What Really Happened?

    After the assassination, most of the spectators in Dealey Plaza – and there were upwards of four hundred people there – reported hearing three distinct shots. And initially, the FBI and Dallas police believed, based on witnesses’ testimony, that the first of the three shots wounded President Kennedy; the second wounded Governor Connally; and the third fatally hit the president in his head. But is that what happened? Could it have happened that way? For the definitive answer we must weigh the best evidence, namely, the medical/forensic reports about the wounds suffered by the two men.

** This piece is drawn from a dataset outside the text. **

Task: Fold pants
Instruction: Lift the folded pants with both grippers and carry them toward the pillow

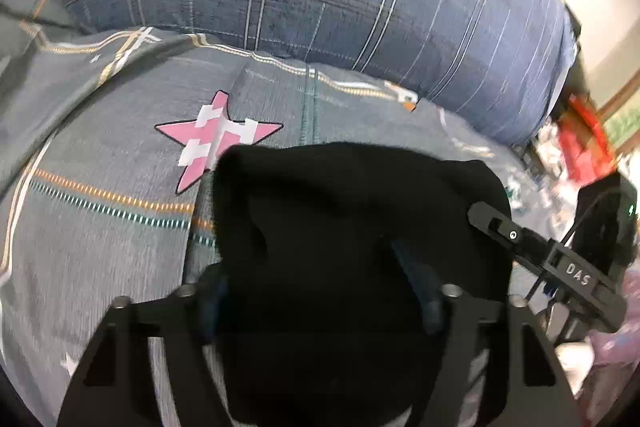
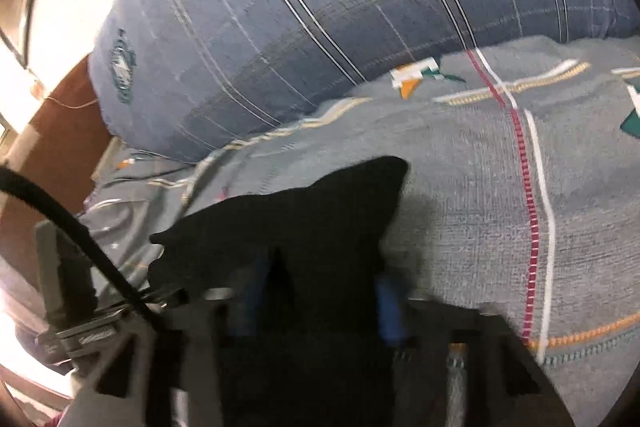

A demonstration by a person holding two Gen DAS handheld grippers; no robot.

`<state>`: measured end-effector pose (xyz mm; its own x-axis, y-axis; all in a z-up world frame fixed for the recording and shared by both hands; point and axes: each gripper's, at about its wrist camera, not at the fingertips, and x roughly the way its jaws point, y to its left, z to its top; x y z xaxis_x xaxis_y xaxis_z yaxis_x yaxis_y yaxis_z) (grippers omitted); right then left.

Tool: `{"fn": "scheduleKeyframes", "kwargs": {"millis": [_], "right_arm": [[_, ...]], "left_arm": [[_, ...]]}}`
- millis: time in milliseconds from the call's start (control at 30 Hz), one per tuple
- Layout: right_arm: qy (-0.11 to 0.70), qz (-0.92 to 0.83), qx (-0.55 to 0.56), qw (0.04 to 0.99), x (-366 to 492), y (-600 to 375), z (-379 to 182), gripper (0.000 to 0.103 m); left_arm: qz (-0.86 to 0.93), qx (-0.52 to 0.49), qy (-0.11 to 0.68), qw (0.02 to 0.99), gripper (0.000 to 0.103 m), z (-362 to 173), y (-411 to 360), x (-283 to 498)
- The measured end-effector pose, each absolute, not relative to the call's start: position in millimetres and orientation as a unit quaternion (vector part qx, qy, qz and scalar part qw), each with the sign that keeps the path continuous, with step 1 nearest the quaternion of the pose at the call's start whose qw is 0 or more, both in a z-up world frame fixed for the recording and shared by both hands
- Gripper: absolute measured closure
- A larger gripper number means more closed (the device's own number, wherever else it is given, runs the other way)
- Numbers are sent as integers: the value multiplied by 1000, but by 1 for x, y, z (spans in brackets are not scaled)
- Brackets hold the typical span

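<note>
pants (image 1: pixel 360 247) draped over both low, forward-reaching grippers

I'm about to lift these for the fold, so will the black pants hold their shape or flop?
Likely floppy: the black fabric pants drape and bunch over the left gripper. In the right gripper a corner sags. Probably light, and unlikely to slip on the grey patterned bedsheet.

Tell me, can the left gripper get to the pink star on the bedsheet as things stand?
Probably not cleanly: the left gripper is full of the black pants, whose cloth already overlaps the pink star at its near edge.
</note>
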<state>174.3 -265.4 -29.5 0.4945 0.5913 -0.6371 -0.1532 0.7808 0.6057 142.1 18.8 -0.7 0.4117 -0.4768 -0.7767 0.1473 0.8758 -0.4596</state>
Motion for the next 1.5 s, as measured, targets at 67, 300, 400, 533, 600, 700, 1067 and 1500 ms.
{"fn": "scheduleKeyframes", "kwargs": {"millis": [67, 300, 400, 533, 600, 700, 1067, 1500], "right_arm": [[438, 241, 257, 827, 168, -272, -19, 75], [369, 274, 280, 843, 160, -292, 17, 77], [360, 257, 291, 848, 168, -311, 18, 77], [380, 205, 312, 846, 185, -338, 1, 74], [444, 119, 252, 852, 199, -340, -22, 60], [457, 84, 273, 843, 197, -354, -35, 54], [396, 211, 415, 792, 223, -348, -49, 27], [366, 170, 414, 816, 207, -365, -31, 27]], "left_arm": [[-200, -186, 502, 821, 50, 10, 21, 140], [-217, -197, 494, 819, 50, 37, -12, 157], [-219, -193, 500, 815, 50, 35, -33, 172], [-182, -150, 523, 819, 50, 12, -63, 197], [-172, -137, 541, 812, 49, -1, -70, 207], [-179, -168, 531, 811, 50, 17, -59, 201], [-176, -143, 535, 814, 38, 17, -83, 240], [-160, -173, 517, 823, 35, 29, -48, 203]]}}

    The third shot, which penetrated President Kennedy’s rear skull, is the easiest to analyze. The direction of such a missile is determined by the “beveling effect” on its target. “Beveling” or “coning” always occurs on the target’s surface of exit. In this instance, when doctors at the Bethesda Naval Hospital conducted a postmortem on President Kennedy’s body, they found that the surface of exit was the interior surface of the president’s rear skull.  In other words, the beveling proved that the third shot came from above and behind the president as he sat in the limousine.

    The second shot is far more complicated. It is commonly known as the “magic bullet,” but there was nothing genuinely magical about it. The muzzle velocity of a bullet leaving Lee Harvey Oswald’s rifle was about 2,100 feet per second. After piercing President Kennedy’s upper back it exited his throat right above the knot of his tie. At that point of exit it was traveling at 1700 feet per second. Governor Connally was sitting directly in front of the president, no more than thirty inches away. One must consider the question: If this missile did not hit Connally, where did it go? In point of fact it had to hit the Texas governor. Otherwise one is left trying to explain a high velocity bullet that disappeared altogether. Such a missile would truly have been a “magic bullet,” as opposed to one that wounded both men, which is precisely what military-style ammunition – the kind Oswald happened to use – is designed to do.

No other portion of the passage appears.